TASK OBJECTIVE
Please repeat each entry. Match every word exactly.

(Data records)
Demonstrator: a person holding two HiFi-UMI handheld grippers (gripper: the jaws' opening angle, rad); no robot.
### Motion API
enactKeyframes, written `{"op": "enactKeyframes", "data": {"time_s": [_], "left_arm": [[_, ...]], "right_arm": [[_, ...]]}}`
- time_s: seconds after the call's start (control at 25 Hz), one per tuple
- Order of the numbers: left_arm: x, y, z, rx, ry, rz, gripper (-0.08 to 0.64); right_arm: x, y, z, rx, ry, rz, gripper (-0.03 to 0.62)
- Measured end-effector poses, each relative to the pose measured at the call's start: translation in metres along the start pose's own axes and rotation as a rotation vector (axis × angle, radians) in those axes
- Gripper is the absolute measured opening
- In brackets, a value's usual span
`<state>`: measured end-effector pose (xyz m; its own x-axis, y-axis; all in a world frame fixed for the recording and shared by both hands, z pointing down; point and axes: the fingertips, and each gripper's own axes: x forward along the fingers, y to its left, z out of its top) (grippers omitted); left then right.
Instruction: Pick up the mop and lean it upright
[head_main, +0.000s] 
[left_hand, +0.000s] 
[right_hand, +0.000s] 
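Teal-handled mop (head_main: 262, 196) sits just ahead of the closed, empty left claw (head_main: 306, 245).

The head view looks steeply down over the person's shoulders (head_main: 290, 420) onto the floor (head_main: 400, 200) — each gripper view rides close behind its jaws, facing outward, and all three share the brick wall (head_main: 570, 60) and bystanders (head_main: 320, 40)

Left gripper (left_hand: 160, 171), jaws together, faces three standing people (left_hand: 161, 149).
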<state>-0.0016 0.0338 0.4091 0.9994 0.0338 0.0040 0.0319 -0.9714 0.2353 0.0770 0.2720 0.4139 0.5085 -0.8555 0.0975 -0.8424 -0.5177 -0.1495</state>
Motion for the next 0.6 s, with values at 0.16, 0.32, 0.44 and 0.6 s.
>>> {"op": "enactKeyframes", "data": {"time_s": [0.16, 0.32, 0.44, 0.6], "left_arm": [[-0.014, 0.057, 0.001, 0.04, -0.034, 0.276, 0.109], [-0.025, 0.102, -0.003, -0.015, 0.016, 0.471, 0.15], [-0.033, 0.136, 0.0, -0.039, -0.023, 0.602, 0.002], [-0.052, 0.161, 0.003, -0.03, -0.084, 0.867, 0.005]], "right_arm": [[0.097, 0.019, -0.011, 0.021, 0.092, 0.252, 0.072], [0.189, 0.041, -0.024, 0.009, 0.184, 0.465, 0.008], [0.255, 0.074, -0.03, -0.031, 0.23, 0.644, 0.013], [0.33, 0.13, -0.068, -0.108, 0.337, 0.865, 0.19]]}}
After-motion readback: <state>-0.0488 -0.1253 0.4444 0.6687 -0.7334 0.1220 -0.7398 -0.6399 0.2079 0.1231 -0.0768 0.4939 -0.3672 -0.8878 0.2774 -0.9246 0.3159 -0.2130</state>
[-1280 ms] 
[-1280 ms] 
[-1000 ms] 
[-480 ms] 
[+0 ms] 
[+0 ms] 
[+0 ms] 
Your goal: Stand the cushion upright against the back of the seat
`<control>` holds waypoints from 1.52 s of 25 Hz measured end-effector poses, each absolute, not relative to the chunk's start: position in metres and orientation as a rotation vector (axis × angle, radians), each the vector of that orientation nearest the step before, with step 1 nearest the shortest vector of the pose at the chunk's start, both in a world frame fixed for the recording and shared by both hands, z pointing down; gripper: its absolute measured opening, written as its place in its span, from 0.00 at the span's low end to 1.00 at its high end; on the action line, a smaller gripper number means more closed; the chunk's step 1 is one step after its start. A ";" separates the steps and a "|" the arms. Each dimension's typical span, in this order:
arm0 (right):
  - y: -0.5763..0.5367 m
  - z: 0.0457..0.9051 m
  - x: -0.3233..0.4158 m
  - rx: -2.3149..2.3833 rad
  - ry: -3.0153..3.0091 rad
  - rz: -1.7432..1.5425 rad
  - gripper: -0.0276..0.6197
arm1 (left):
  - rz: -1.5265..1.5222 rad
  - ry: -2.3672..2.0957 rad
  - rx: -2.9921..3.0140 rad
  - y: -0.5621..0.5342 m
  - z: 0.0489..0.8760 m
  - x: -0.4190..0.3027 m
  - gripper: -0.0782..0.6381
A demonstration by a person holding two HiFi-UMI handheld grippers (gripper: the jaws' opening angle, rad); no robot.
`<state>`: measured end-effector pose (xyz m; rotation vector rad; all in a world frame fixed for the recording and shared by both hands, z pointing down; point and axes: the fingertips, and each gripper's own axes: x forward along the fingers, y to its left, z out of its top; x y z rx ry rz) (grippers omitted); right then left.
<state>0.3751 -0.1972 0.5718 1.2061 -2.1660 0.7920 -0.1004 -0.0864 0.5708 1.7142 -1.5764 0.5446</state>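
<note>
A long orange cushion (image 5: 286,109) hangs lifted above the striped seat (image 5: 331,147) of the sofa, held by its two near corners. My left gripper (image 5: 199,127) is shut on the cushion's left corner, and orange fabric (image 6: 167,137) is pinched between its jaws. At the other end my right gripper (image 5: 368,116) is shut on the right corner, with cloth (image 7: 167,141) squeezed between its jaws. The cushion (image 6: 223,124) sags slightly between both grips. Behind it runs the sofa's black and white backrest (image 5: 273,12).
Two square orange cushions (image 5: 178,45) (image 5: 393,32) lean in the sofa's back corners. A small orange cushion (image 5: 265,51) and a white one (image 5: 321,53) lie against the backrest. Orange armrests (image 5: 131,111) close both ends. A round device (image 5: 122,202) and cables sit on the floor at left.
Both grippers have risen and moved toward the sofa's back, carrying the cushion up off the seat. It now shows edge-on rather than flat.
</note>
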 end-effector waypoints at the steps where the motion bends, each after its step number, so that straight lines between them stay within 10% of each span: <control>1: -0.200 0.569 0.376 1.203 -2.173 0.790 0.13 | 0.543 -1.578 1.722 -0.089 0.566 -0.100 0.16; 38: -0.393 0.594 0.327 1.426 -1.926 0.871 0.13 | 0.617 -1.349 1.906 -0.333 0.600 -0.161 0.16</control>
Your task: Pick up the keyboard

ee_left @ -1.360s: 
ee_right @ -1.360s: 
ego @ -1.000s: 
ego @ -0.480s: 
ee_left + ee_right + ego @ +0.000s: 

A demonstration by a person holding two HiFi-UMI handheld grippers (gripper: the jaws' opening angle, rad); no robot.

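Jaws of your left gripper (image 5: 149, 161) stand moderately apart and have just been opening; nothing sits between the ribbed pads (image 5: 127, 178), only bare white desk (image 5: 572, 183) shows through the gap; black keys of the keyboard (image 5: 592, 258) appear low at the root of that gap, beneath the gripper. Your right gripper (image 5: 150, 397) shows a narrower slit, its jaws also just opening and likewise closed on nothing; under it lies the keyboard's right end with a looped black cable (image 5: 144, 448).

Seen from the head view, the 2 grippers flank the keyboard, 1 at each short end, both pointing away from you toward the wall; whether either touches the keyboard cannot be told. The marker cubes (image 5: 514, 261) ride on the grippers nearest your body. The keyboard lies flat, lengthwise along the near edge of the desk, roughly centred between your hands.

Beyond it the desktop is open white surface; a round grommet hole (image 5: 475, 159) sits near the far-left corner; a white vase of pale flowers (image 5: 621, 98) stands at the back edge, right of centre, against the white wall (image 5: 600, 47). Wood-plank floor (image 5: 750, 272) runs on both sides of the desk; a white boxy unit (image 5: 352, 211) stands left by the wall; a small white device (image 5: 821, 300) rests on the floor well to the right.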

RESULT
Demonstrator: a person holding two HiFi-UMI handheld grippers (gripper: the jaws' opening angle, rad); no robot.
### Motion API
enactKeyframes, written `{"op": "enactKeyframes", "data": {"time_s": [_], "left_arm": [[_, ...]], "right_arm": [[_, ...]]}}`
- time_s: seconds after the call's start (control at 25 Hz), one per tuple
- Order of the numbers: left_arm: x, y, z, rx, ry, rz, gripper (-0.08 to 0.64); right_arm: x, y, z, rx, ry, rz, gripper (-0.03 to 0.62)
- Measured end-effector poses, each relative to the pose measured at the call's start: translation in metres along the start pose's own axes and rotation as a rotation vector (axis × angle, radians) in those axes
- Gripper is the absolute measured opening
- In brackets, a value's usual span
`<state>`: measured end-effector pose (xyz m; its own x-axis, y-axis; all in a world frame fixed for the recording and shared by both hands, z pointing down; point and axes: the fingertips, and each gripper's own axes: x forward along the fingers, y to its left, z out of its top) (grippers omitted); left then right.
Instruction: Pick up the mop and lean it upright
[head_main, +0.000s] 
[left_hand, +0.000s] 
[right_hand, +0.000s] 
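Teal-handled mop (head_main: 262, 196) sits just ahead of the closed, empty left claw (head_main: 306, 245).

The head view looks steeply down over the person's shoulders (head_main: 290, 420) onto the floor (head_main: 400, 200) — each gripper view rides close behind its jaws, facing outward, and all three share the brick wall (head_main: 570, 60) and bystanders (head_main: 320, 40)

Left gripper (left_hand: 160, 171), jaws together, faces three standing people (left_hand: 161, 149).
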<state>-0.0016 0.0338 0.4091 0.9994 0.0338 0.0040 0.0319 -0.9714 0.2353 0.0770 0.2720 0.4139 0.5085 -0.8555 0.0975 -0.8424 -0.5177 -0.1495</state>
Motion for the next 0.6 s, with values at 0.16, 0.32, 0.44 and 0.6 s.
>>> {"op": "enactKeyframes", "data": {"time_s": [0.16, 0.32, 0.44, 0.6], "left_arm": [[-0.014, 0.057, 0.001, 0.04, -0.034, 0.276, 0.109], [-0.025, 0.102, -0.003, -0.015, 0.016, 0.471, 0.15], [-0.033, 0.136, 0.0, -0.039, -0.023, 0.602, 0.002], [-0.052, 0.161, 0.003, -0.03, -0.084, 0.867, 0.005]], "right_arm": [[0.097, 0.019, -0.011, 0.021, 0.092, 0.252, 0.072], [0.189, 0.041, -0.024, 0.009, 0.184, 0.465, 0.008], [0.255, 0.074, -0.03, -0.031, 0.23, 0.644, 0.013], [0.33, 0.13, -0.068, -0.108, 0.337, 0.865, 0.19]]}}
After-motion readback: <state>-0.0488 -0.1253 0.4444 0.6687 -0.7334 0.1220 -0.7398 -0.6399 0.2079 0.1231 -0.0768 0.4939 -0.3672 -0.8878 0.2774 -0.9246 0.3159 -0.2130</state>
[-1280 ms] 
[-1280 ms] 
[-1000 ms] 
[-480 ms] 
[+0 ms] 
[+0 ms] 
[+0 ms] 
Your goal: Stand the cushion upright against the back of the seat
`<control>` holds waypoints from 1.52 s of 25 Hz measured end-effector poses, each absolute, not relative to the chunk's start: position in metres and orientation as a rotation vector (axis × angle, radians), each the vector of that orientation nearest the step before, with step 1 nearest the shortest vector of the pose at the chunk's start, both in a world frame fixed for the recording and shared by both hands, z pointing down; gripper: its absolute measured opening, written as its place in its span, from 0.00 at the span's low end to 1.00 at its high end; on the action line, a smaller gripper number means more closed; the chunk's step 1 is one step after its start. A ";" separates the steps and a "|" the arms. Each dimension's typical span, in this order:
arm0 (right):
  - y: -0.5763..0.5367 m
  - z: 0.0457..0.9051 m
  - x: -0.3233..0.4158 m
  - rx: -2.3149..2.3833 rad
  - ry: -3.0153..3.0091 rad
  - rz: -1.7432..1.5425 rad
  - gripper: -0.0276..0.6197
arm1 (left):
  - rz: -1.5265..1.5222 rad
  - ry: -2.3672..2.0957 rad
  - rx: -2.9921..3.0140 rad
  - y: -0.5621..0.5342 m
  - z: 0.0489..0.8760 m
  - x: -0.4190..0.3027 m
  - gripper: -0.0782..0.6381
A demonstration by a person holding two HiFi-UMI handheld grippers (gripper: the jaws' opening angle, rad); no robot.
`<state>`: measured end-effector pose (xyz m; rotation vector rad; all in a world frame fixed for the recording and shared by both hands, z pointing down; point and axes: the fingertips, and each gripper's own axes: x forward along the fingers, y to its left, z out of its top; x y z rx ry rz) (grippers omitted); right then left.
<state>0.3751 -0.1972 0.5718 1.2061 -2.1660 0.7920 -0.1004 -0.0864 0.5708 1.7142 -1.5764 0.5446</state>
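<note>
A long orange cushion (image 5: 286,109) hangs lifted above the striped seat (image 5: 331,147) of the sofa, held by its two near corners. My left gripper (image 5: 199,127) is shut on the cushion's left corner, and orange fabric (image 6: 167,137) is pinched between its jaws. At the other end my right gripper (image 5: 368,116) is shut on the right corner, with cloth (image 7: 167,141) squeezed between its jaws. The cushion (image 6: 223,124) sags slightly between both grips. Behind it runs the sofa's black and white backrest (image 5: 273,12).
Two square orange cushions (image 5: 178,45) (image 5: 393,32) lean in the sofa's back corners. A small orange cushion (image 5: 265,51) and a white one (image 5: 321,53) lie against the backrest. Orange armrests (image 5: 131,111) close both ends. A round device (image 5: 122,202) and cables sit on the floor at left.
Both grippers have risen and moved toward the sofa's back, carrying the cushion up off the seat. It now shows edge-on rather than flat.
</note>
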 end-effector waypoints at the steps where the motion bends, each after its step number, so that straight lines between them stay within 10% of each span: <control>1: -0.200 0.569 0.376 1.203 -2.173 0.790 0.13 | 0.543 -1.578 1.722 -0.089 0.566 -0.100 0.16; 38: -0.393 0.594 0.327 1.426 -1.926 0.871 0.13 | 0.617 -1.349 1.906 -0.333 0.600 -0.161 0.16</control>
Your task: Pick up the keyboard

ee_left @ -1.360s: 
ee_right @ -1.360s: 
ego @ -1.000s: 
ego @ -0.480s: 
ee_left + ee_right + ego @ +0.000s: 

A demonstration by a person holding two HiFi-UMI handheld grippers (gripper: the jaws' opening angle, rad); no robot.

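Jaws of your left gripper (image 5: 149, 161) stand moderately apart and have just been opening; nothing sits between the ribbed pads (image 5: 127, 178), only bare white desk (image 5: 572, 183) shows through the gap; black keys of the keyboard (image 5: 592, 258) appear low at the root of that gap, beneath the gripper. Your right gripper (image 5: 150, 397) shows a narrower slit, its jaws also just opening and likewise closed on nothing; under it lies the keyboard's right end with a looped black cable (image 5: 144, 448).

Seen from the head view, the 2 grippers flank the keyboard, 1 at each short end, both pointing away from you toward the wall; whether either touches the keyboard cannot be told. The marker cubes (image 5: 514, 261) ride on the grippers nearest your body. The keyboard lies flat, lengthwise along the near edge of the desk, roughly centred between your hands.

Beyond it the desktop is open white surface; a round grommet hole (image 5: 475, 159) sits near the far-left corner; a white vase of pale flowers (image 5: 621, 98) stands at the back edge, right of centre, against the white wall (image 5: 600, 47). Wood-plank floor (image 5: 750, 272) runs on both sides of the desk; a white boxy unit (image 5: 352, 211) stands left by the wall; a small white device (image 5: 821, 300) rests on the floor well to the right.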

The output is complete as shown.